_INSTRUCTIONS FOR THE TASK_
Would you please return the lines of the entries below starting at the line that has "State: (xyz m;" and ending at the line that has "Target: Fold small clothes", both included, exactly as they are?

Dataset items
Start of Block

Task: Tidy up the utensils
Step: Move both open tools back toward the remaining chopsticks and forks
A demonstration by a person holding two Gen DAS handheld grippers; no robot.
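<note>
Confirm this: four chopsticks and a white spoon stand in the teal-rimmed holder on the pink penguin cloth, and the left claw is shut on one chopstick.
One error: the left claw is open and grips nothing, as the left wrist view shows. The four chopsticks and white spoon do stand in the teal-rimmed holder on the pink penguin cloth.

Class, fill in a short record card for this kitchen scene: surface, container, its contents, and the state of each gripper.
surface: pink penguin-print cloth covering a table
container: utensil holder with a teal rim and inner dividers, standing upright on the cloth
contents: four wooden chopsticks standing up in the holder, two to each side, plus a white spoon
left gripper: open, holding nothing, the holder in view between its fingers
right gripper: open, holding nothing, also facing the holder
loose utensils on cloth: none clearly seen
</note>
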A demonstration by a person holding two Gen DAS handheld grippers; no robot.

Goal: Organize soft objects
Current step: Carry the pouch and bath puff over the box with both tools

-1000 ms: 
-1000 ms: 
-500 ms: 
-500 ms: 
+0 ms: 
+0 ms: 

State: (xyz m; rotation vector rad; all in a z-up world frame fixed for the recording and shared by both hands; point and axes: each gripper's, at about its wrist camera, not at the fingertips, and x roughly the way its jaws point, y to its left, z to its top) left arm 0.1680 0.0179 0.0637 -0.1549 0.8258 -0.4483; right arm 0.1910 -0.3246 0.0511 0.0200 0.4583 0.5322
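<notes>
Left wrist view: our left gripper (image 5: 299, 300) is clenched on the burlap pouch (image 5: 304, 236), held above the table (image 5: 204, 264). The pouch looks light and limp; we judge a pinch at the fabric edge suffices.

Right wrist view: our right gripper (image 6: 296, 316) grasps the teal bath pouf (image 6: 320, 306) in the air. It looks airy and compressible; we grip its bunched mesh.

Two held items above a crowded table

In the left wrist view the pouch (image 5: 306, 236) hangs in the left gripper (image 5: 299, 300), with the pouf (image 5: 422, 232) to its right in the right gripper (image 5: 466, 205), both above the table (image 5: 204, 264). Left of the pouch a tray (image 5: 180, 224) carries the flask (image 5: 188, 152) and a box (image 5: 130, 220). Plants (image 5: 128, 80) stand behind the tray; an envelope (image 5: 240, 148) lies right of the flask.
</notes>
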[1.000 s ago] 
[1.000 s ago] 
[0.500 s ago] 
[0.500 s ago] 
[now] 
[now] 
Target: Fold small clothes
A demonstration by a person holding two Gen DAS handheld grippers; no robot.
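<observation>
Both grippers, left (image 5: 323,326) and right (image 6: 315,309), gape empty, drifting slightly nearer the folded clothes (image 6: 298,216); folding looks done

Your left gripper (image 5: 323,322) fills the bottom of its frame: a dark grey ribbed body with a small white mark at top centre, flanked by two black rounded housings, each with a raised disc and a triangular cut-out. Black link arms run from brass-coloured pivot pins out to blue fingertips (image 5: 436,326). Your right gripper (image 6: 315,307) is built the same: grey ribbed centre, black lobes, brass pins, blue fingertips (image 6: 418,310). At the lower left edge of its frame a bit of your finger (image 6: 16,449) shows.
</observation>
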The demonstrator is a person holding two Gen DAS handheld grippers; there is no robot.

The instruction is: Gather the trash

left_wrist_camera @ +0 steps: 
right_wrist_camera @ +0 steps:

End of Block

_SOLUTION TO THE PROBLEM_
State: (xyz m; rotation vector rad; all in a z-up world frame fixed for the recording and shared by both hands; point and axes: each gripper's, at about its wrist camera, not at the fingertips, and x roughly the way its jaws point, y to its left, z to its top) left arm 0.1680 0.0179 0.0637 -0.1549 0.8258 -0.4483; right arm 0.1910 -0.3246 0.0511 0.0200 0.4583 0.5322
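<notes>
Left wrist view: our left gripper (image 5: 299, 300) is clenched on the burlap pouch (image 5: 304, 236), held above the table (image 5: 204, 264). The pouch looks light and limp; we judge a pinch at the fabric edge suffices.

Right wrist view: our right gripper (image 6: 296, 316) grasps the teal bath pouf (image 6: 320, 306) in the air. It looks airy and compressible; we grip its bunched mesh.

Two held items above a crowded table

In the left wrist view the pouch (image 5: 306, 236) hangs in the left gripper (image 5: 299, 300), with the pouf (image 5: 422, 232) to its right in the right gripper (image 5: 466, 205), both above the table (image 5: 204, 264). Left of the pouch a tray (image 5: 180, 224) carries the flask (image 5: 188, 152) and a box (image 5: 130, 220). Plants (image 5: 128, 80) stand behind the tray; an envelope (image 5: 240, 148) lies right of the flask.
</notes>
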[1.000 s ago] 
[1.000 s ago] 
[0.500 s ago] 
[0.500 s ago] 
[now] 
[now] 
Target: Fold small clothes

No further output is expected here.